## Task objective
Below are the records; copy each line in which "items" occurs.
━━━ Input material ━━━
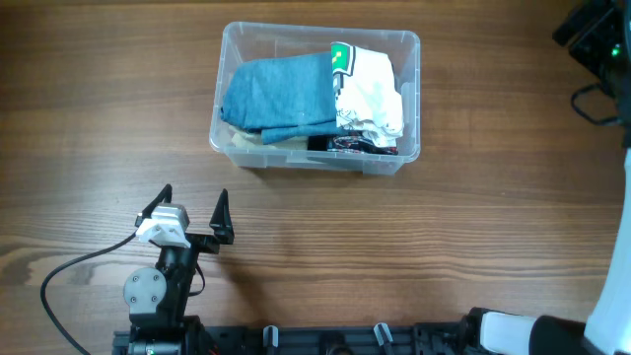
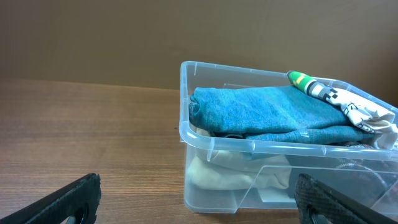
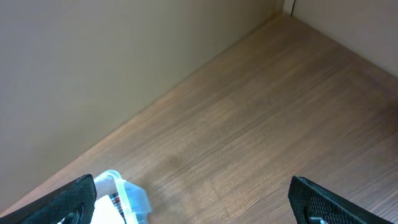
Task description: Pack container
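The clear rectangular plastic container [image 1: 296, 158] sits far-centre on the brown wooden table [image 1: 99, 108], already holding a folded blue cloth [image 1: 279, 96] and crumpled white garment [image 1: 372, 94], while the left gripper [image 1: 195, 193] and right gripper [image 3: 193, 202] gape empty, so packing looks nearly finished.

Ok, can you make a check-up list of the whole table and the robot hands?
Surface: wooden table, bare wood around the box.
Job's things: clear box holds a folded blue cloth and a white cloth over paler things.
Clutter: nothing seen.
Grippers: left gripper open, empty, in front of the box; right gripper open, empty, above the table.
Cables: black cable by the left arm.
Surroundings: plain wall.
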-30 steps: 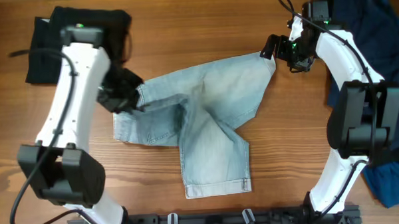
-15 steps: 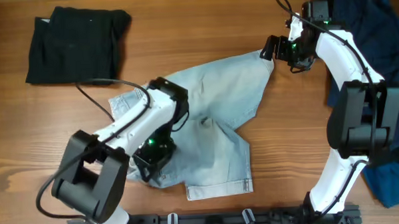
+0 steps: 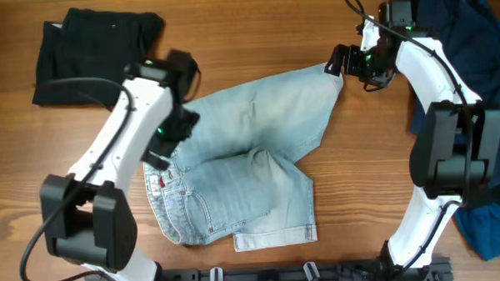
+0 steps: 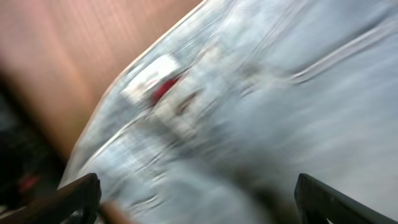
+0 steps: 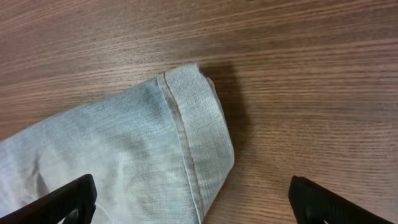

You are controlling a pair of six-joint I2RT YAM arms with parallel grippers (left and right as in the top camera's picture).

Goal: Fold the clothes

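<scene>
The left gripper point(image 3: 156, 154) has swung back off the shorts point(image 3: 258, 132), wide open (right gripper point(image 3: 337, 62) too); unpinned, the fold may spring back.

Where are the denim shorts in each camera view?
Overhead: denim shorts spread across mid-frame.
Left wrist: denim shorts, blurred, fill most of the frame.
Right wrist: denim shorts lower left, one cuffed corner.
Shared landmark: cuffed hem, overhead's upper right, right wrist's centre.
</scene>
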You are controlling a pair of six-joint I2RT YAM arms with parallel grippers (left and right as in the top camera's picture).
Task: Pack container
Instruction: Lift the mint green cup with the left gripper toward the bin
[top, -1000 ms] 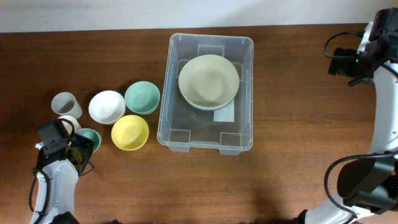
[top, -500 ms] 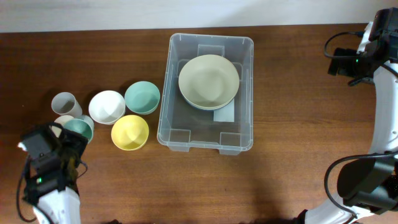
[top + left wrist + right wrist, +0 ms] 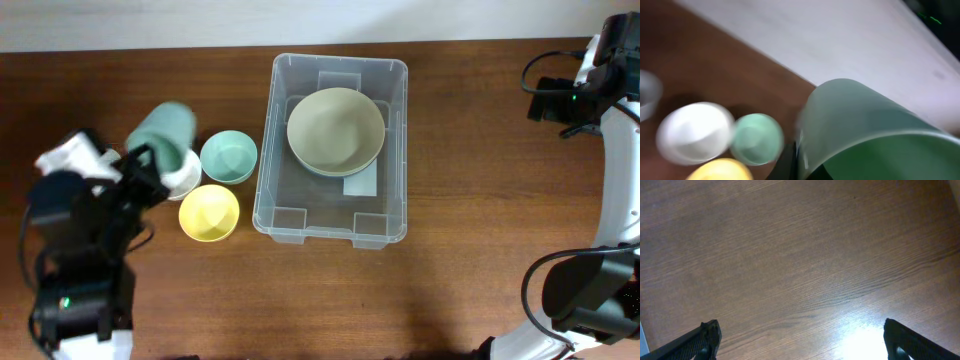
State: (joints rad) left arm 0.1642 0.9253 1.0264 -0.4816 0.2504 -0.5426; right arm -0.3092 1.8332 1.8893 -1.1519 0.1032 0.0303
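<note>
The large clear plastic rectangular container (image 3: 268, 190) sits where it sat a second ago, in the middle of the dark wooden table (image 3: 470, 200). It already holds one wide pale sage-green bowl (image 3: 335, 130) towards its far end, and the white label on its base shows just beside that bowl. What has changed is on the left. A second ago the left gripper (image 3: 148, 160) was low over the cluster of cups at the table's left side. Now it has risen and swung towards the container with the soft green plastic cup (image 3: 165, 130) clamped in its fingers. The cup is tilted and clear of the table, above the small white round bowl (image 3: 183, 182). In the left wrist view the cup (image 3: 875, 130) fills the foreground and is motion-blurred, which suggests the arm is mid-swing. The mint-green round bowl (image 3: 228, 157) and the yellow round bowl (image 3: 209, 213) lie between the cup and the container, unmoved. The right gripper (image 3: 800, 330) hangs spread wide and empty over bare wood, well apart from everything, as before. By my judgement the pick is done and the carry has begun. The cup must next clear the near rim and go down into the free half of the container.
</note>
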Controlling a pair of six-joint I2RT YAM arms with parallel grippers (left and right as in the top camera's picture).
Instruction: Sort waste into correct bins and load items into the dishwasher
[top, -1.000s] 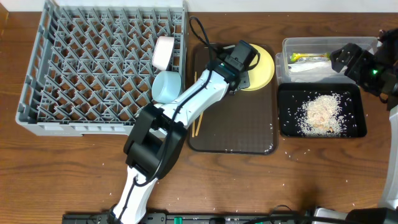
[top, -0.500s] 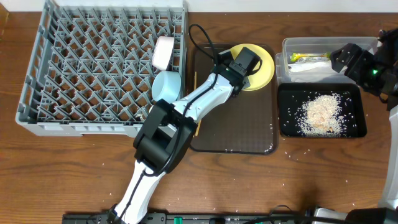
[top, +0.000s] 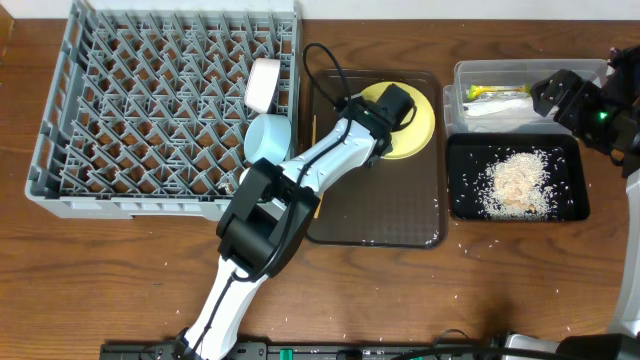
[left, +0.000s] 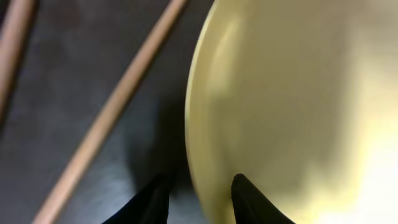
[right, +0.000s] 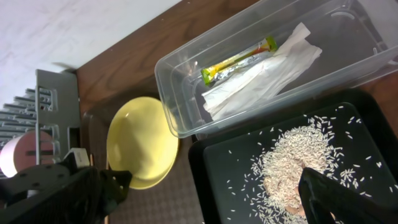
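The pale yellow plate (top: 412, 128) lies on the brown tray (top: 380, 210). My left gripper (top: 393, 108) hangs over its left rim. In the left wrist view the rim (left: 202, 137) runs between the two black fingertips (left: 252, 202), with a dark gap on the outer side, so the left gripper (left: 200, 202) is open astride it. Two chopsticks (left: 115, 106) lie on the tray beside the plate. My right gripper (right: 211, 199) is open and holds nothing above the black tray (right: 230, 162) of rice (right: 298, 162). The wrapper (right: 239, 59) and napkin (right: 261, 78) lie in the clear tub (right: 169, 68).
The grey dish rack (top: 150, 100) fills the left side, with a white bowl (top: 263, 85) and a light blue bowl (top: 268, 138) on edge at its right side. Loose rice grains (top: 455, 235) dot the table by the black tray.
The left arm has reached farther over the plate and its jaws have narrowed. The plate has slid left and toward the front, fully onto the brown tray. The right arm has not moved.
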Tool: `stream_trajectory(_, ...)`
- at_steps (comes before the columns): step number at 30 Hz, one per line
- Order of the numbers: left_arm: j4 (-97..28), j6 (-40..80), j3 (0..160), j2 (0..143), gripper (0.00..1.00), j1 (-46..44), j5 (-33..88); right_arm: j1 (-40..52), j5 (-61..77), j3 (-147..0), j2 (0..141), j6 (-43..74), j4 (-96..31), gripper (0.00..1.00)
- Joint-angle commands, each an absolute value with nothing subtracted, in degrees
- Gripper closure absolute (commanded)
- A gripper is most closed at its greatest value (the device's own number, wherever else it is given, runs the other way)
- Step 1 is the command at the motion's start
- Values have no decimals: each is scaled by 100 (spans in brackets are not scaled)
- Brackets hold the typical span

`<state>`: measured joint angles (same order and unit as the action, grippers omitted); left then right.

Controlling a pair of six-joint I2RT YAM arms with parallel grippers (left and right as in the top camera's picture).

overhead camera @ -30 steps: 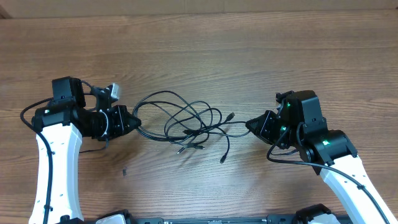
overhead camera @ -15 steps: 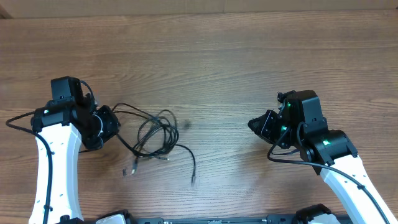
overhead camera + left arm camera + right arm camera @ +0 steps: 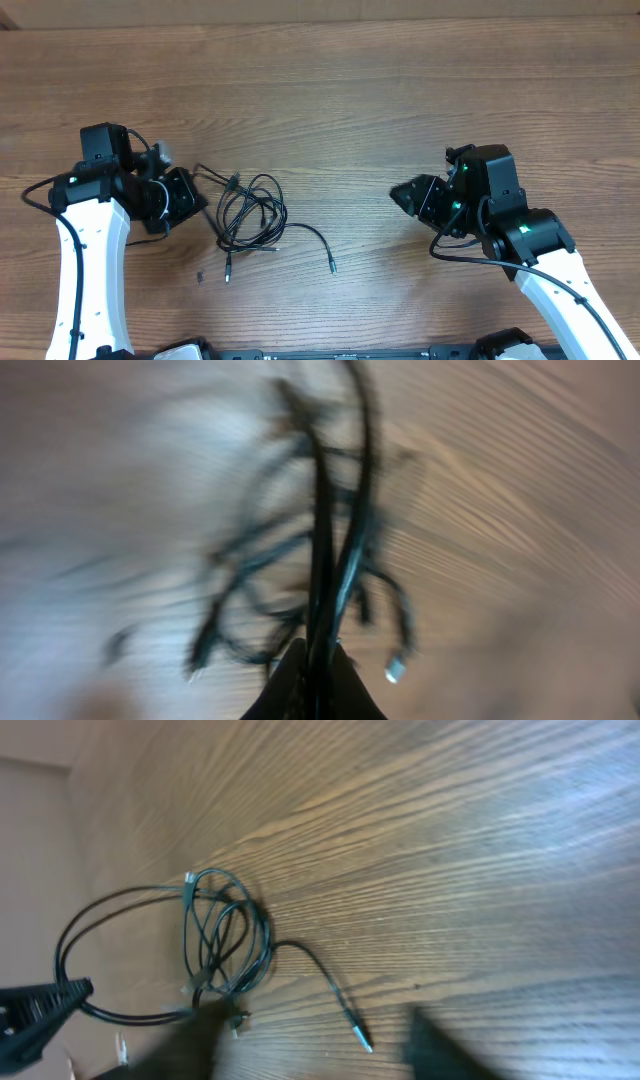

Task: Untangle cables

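The cables lie as a loose tangle of thin black loops on the left part of the wooden table. My left gripper is shut on a couple of strands at the tangle's left edge. The left wrist view is blurred, but the cables run straight up from between the shut left gripper. One loose cord trails right to a silver-tipped plug. My right gripper stands open far to the right of the tangle, holding nothing. In the right wrist view the cables and plug lie ahead of the open right gripper.
The wooden table runs back to a pale strip along its far edge. Thicker black arm cables loop beside the left arm and under the right wrist. The left gripper's tip shows at the right wrist view's left edge.
The right gripper has let go of the cables and opened. The left gripper has dragged the tangle leftward, and the stretched loops have slumped into a smaller bunch beside it.
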<state>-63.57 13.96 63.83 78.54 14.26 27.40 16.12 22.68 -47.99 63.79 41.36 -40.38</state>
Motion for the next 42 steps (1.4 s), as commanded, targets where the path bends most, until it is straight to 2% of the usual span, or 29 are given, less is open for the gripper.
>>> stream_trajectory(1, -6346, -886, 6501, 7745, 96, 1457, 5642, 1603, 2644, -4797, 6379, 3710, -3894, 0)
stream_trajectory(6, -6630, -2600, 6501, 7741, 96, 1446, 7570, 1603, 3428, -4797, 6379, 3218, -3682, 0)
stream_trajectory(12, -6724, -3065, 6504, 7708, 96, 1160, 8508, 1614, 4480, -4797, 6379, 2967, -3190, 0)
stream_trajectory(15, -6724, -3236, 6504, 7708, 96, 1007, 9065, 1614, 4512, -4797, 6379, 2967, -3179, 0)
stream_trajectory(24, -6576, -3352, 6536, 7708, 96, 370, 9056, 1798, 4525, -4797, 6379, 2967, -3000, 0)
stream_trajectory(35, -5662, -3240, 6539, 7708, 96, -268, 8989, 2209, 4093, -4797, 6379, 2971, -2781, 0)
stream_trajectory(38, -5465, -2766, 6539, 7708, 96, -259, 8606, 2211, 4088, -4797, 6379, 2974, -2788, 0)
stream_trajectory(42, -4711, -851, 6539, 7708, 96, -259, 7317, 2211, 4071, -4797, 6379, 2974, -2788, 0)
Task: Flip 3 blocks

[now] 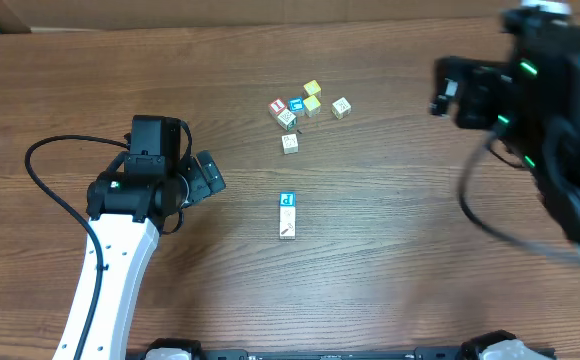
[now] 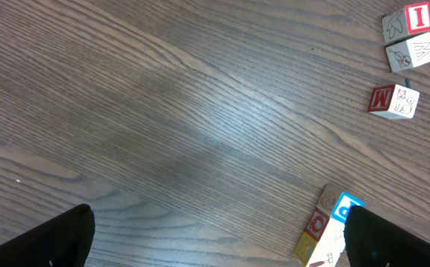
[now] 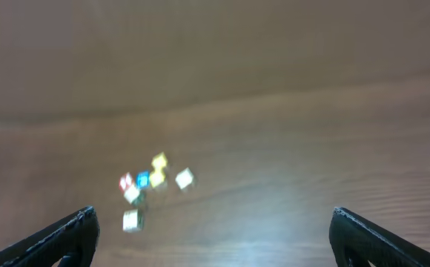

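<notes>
Wood-grain counter [image 1: 420, 260]: brown, carries every block.
Right arm [image 1: 560, 110]: black, blurred, over the far right corner.
Left arm [image 1: 120, 250]: white link with a black wrist, toward the left edge.
Right gripper [image 3: 215, 241]: jaws spread wide, nothing between them.
Left gripper [image 2: 219, 241]: jaws spread wide, holding nothing, well left of the row.
Loose cluster [image 1: 305, 108]: several small cubes toward the far edge, centre, two of them yellow. One red-sided cube [image 2: 393, 100] sits apart on the near side.
Three blocks [image 1: 287, 215]: touching in a short row at mid-counter, running toward the near edge.
Blue-letter block [image 1: 287, 200]: far end of that row, blue face up.
Red-bordered block [image 2: 318, 222]: next in the row, touching it.
</notes>
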### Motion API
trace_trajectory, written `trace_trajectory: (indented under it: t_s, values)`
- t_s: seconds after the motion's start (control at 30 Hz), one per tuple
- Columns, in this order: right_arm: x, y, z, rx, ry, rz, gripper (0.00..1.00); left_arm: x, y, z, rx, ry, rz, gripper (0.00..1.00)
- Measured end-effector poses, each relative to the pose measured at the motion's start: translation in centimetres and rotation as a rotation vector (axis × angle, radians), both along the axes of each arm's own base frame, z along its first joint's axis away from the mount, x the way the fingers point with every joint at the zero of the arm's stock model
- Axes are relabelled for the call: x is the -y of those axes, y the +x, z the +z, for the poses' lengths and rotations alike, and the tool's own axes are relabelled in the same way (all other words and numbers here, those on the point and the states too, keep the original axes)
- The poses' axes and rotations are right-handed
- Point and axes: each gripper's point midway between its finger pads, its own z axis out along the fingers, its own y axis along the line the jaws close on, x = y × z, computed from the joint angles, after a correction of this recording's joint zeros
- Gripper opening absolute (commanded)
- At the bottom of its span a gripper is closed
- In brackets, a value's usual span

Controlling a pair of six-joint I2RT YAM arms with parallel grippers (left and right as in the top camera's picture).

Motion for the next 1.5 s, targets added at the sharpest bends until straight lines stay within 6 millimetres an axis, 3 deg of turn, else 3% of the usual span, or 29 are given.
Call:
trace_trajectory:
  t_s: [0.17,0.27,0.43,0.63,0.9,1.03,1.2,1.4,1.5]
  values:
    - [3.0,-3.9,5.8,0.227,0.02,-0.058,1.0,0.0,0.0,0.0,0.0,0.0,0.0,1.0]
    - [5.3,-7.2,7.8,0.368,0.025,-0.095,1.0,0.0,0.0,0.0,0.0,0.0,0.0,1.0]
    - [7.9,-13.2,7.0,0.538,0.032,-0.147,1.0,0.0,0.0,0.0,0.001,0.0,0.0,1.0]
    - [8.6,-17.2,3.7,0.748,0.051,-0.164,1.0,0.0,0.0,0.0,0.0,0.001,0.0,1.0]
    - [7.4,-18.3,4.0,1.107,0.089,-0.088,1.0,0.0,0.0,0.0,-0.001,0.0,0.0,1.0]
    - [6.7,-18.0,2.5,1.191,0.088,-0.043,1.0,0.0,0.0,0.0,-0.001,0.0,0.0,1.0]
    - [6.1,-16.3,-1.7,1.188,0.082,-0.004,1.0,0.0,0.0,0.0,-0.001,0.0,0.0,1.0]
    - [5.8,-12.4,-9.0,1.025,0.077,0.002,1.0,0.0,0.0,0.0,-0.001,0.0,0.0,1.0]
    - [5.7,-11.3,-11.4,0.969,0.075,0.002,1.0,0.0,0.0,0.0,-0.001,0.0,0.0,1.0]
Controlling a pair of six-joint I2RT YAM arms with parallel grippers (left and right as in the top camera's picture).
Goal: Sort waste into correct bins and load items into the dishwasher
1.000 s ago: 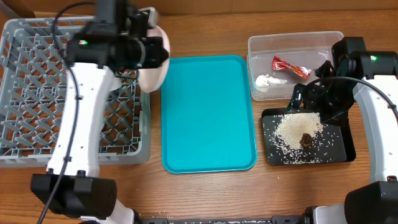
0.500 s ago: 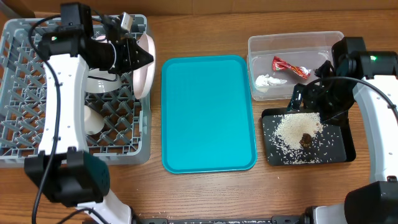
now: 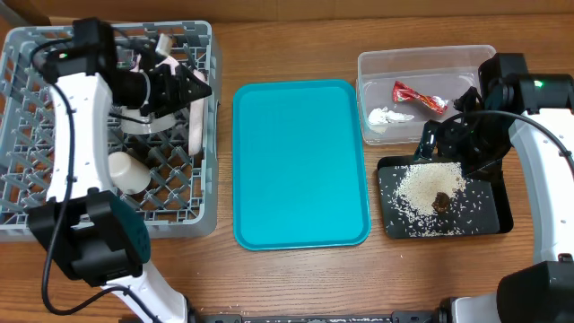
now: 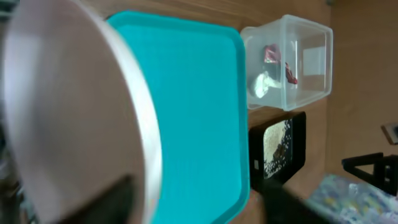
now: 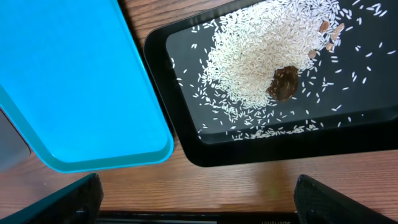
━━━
## Answer to this exercise
Instruction: Sort waste into correct bins and load items into the dishwasher
Goal: Sort waste into correct bins and load items into the dishwasher

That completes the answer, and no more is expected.